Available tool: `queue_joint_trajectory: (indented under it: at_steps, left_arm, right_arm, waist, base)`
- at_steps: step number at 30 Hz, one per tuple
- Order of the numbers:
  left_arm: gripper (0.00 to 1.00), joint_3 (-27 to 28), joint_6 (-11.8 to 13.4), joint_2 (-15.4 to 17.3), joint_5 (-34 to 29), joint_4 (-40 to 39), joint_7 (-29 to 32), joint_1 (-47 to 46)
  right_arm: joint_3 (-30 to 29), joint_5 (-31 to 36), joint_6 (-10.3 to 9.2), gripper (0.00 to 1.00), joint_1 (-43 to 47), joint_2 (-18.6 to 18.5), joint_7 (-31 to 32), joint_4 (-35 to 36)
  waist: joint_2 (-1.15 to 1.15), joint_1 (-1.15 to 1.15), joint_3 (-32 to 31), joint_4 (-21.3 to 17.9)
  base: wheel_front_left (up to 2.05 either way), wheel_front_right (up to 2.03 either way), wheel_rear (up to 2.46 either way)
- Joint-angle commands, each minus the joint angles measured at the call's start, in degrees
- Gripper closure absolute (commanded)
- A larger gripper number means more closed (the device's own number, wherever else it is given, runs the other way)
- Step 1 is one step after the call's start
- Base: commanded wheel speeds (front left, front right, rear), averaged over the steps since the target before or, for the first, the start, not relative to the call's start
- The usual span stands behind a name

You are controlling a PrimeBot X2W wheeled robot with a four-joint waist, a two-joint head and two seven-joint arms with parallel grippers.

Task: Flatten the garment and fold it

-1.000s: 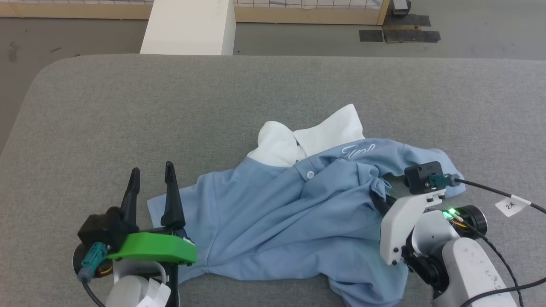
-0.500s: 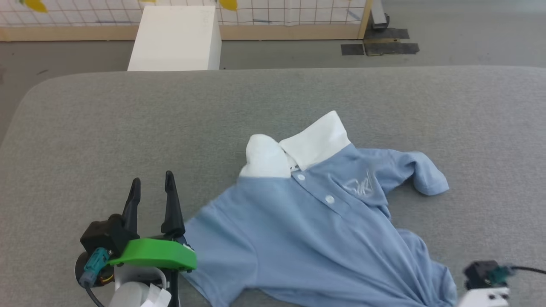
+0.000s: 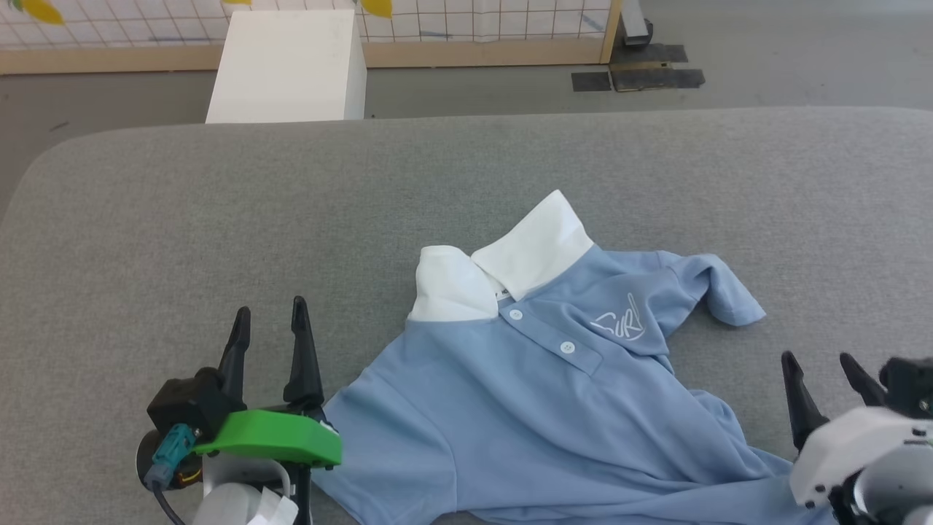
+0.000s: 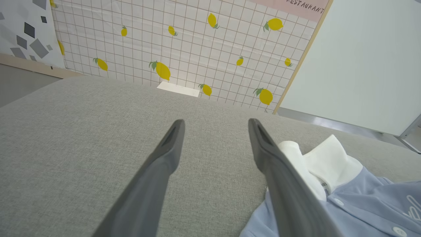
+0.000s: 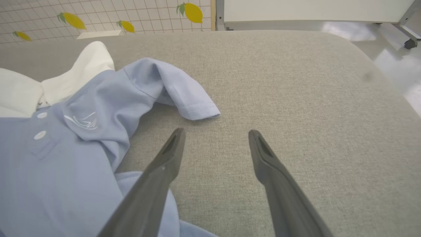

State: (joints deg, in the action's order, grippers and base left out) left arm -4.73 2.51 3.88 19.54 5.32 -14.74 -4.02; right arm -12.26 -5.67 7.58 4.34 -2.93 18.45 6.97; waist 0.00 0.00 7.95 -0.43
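The garment (image 3: 525, 408), a light blue polo shirt with a white collar (image 3: 503, 270), lies face up and wrinkled on the grey padded table (image 3: 219, 204). One sleeve (image 3: 718, 295) is bunched at the right; its lower hem runs off the head view's bottom edge. My left gripper (image 3: 268, 321) stands open just left of the shirt, nothing between its fingers; the left wrist view shows the collar (image 4: 325, 164) to its right. My right gripper (image 3: 820, 361) is open and empty beside the shirt's right edge. In the right wrist view the sleeve (image 5: 184, 95) lies ahead of the gripper (image 5: 215, 133), to the left.
A white box (image 3: 288, 65) stands on the floor beyond the table's far edge. A lemon-print grid panel (image 4: 184, 49) rises behind it. Bare grey table surface stretches to the left, the far side and the right of the shirt.
My right gripper pulled the shirt's body toward me and to the right, spreading it flatter, then let go and now stands open. The head camera shifted. The left gripper stayed open.
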Motion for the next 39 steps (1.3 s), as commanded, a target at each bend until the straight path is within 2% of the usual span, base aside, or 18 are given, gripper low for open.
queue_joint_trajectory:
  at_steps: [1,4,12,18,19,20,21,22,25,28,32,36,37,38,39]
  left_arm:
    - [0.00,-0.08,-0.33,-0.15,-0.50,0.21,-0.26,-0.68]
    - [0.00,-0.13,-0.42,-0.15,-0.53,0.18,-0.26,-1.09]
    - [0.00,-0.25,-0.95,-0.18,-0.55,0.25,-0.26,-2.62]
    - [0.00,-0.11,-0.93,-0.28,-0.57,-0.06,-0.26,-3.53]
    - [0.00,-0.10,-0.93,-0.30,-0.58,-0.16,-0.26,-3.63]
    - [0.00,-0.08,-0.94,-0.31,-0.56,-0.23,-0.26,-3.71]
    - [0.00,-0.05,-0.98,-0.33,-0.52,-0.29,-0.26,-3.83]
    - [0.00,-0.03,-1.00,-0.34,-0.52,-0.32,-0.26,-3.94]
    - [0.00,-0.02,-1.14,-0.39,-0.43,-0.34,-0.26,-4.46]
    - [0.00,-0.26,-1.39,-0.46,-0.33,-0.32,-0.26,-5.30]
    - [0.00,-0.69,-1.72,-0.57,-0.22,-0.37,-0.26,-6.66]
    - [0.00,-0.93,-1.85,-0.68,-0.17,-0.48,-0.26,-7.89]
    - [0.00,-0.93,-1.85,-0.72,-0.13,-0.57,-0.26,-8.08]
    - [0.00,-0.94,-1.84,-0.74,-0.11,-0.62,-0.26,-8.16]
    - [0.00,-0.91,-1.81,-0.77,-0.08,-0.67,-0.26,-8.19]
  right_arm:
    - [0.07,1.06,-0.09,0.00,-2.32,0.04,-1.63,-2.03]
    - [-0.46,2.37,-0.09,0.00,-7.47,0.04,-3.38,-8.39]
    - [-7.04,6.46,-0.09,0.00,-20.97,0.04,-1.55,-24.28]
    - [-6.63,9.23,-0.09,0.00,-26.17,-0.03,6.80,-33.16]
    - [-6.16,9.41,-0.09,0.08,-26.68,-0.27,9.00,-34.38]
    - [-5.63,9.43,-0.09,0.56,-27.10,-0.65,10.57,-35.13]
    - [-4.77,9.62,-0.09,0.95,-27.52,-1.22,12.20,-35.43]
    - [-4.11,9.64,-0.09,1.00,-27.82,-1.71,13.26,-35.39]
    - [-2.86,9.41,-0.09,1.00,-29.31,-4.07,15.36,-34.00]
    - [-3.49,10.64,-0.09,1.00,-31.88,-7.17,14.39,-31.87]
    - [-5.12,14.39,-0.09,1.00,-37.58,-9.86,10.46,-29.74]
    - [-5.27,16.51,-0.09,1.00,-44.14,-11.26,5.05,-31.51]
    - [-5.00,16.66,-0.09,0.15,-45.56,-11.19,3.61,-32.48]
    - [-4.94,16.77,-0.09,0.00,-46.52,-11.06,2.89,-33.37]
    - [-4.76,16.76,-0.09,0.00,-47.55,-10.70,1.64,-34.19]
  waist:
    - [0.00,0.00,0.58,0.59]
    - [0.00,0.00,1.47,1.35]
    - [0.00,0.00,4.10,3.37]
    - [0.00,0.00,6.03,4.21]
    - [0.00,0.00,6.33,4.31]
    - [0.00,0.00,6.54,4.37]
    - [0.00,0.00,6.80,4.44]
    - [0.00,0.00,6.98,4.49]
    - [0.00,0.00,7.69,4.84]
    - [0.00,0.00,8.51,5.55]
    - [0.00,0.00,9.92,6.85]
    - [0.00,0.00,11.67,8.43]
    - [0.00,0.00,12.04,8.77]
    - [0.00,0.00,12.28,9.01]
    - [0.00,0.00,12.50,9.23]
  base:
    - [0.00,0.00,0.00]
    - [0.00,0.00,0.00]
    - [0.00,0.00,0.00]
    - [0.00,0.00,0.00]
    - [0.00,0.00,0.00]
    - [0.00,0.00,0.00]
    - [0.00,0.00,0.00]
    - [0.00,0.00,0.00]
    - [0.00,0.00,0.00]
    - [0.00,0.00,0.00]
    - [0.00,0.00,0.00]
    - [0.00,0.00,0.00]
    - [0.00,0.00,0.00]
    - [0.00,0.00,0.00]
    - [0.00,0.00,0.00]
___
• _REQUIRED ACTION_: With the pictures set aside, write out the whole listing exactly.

• _WRITTEN SOLUTION_:
Available tool: `queue_joint_trajectory: (indented under it: at_steps, left_arm, right_arm, waist, base)`
- at_steps: step number at 30 Hz, one per tuple
- Order of the numbers:
  left_arm: gripper (0.00 to 1.00), joint_3 (-27 to 28), joint_6 (-11.8 to 13.4), joint_2 (-15.4 to 17.3), joint_5 (-34 to 29), joint_4 (-40 to 39), joint_7 (-29 to 32), joint_1 (-47 to 46)
  right_arm: joint_3 (-30 to 29), joint_5 (-31 to 36), joint_6 (-10.3 to 9.2), gripper (0.00 to 1.00), joint_1 (-43 to 47), joint_2 (-18.6 to 18.5), joint_7 (-31 to 32), joint_4 (-35 to 36)
  waist: joint_2 (-1.15 to 1.15), joint_1 (-1.15 to 1.15), joint_3 (-32 to 31), joint_4 (-21.3 to 17.9)
  base: wheel_front_left (up to 2.05 either way), wheel_front_right (up to 2.03 either way), wheel_rear (up to 2.46 either way)
- Joint-angle commands, each minus the joint angles measured at the call's start, in degrees
- Gripper closure absolute (commanded)
- A larger gripper number means more closed (the device's own number, wherever else it is given, runs the other way)
- Step 1 is one step after the call's start
- Base: commanded wheel speeds (front left, front right, rear), averaged over the steps since the target before or, for the first, the start, not relative to the call's start
- The usual span stands behind a name

You are controlling a PrimeBot X2W wheeled robot with a four-joint waist, a two-joint head and two seven-joint arms with parallel grippers.

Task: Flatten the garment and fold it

-1.000s: 
-0.500s: 
+0.000s: 
+0.000s: 
+0.000s: 

State: (joints deg, in the action's order, grippers and base left out) left arm -4.73 2.51 3.88 19.54 5.32 -14.74 -4.02; right arm -12.26 -5.67 7.58 4.34 -2.93 18.45 6.97; waist 0.00 0.00 7.95 -0.43
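The garment (image 3: 525, 408), a light blue polo shirt with a white collar (image 3: 503, 270), lies face up and wrinkled on the grey padded table (image 3: 219, 204). One sleeve (image 3: 718, 295) is bunched at the right; its lower hem runs off the head view's bottom edge. My left gripper (image 3: 268, 321) stands open just left of the shirt, nothing between its fingers; the left wrist view shows the collar (image 4: 325, 164) to its right. My right gripper (image 3: 820, 361) is open and empty beside the shirt's right edge. In the right wrist view the sleeve (image 5: 184, 95) lies ahead of the gripper (image 5: 215, 133), to the left.
A white box (image 3: 288, 65) stands on the floor beyond the table's far edge. A lemon-print grid panel (image 4: 184, 49) rises behind it. Bare grey table surface stretches to the left, the far side and the right of the shirt.
My right gripper pulled the shirt's body toward me and to the right, spreading it flatter, then let go and now stands open. The head camera shifted. The left gripper stayed open.
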Motion for the next 39 steps (1.3 s), as commanded, a target at each bend until the straight path is within 2% of the usual span, base aside, or 18 are given, gripper low for open.
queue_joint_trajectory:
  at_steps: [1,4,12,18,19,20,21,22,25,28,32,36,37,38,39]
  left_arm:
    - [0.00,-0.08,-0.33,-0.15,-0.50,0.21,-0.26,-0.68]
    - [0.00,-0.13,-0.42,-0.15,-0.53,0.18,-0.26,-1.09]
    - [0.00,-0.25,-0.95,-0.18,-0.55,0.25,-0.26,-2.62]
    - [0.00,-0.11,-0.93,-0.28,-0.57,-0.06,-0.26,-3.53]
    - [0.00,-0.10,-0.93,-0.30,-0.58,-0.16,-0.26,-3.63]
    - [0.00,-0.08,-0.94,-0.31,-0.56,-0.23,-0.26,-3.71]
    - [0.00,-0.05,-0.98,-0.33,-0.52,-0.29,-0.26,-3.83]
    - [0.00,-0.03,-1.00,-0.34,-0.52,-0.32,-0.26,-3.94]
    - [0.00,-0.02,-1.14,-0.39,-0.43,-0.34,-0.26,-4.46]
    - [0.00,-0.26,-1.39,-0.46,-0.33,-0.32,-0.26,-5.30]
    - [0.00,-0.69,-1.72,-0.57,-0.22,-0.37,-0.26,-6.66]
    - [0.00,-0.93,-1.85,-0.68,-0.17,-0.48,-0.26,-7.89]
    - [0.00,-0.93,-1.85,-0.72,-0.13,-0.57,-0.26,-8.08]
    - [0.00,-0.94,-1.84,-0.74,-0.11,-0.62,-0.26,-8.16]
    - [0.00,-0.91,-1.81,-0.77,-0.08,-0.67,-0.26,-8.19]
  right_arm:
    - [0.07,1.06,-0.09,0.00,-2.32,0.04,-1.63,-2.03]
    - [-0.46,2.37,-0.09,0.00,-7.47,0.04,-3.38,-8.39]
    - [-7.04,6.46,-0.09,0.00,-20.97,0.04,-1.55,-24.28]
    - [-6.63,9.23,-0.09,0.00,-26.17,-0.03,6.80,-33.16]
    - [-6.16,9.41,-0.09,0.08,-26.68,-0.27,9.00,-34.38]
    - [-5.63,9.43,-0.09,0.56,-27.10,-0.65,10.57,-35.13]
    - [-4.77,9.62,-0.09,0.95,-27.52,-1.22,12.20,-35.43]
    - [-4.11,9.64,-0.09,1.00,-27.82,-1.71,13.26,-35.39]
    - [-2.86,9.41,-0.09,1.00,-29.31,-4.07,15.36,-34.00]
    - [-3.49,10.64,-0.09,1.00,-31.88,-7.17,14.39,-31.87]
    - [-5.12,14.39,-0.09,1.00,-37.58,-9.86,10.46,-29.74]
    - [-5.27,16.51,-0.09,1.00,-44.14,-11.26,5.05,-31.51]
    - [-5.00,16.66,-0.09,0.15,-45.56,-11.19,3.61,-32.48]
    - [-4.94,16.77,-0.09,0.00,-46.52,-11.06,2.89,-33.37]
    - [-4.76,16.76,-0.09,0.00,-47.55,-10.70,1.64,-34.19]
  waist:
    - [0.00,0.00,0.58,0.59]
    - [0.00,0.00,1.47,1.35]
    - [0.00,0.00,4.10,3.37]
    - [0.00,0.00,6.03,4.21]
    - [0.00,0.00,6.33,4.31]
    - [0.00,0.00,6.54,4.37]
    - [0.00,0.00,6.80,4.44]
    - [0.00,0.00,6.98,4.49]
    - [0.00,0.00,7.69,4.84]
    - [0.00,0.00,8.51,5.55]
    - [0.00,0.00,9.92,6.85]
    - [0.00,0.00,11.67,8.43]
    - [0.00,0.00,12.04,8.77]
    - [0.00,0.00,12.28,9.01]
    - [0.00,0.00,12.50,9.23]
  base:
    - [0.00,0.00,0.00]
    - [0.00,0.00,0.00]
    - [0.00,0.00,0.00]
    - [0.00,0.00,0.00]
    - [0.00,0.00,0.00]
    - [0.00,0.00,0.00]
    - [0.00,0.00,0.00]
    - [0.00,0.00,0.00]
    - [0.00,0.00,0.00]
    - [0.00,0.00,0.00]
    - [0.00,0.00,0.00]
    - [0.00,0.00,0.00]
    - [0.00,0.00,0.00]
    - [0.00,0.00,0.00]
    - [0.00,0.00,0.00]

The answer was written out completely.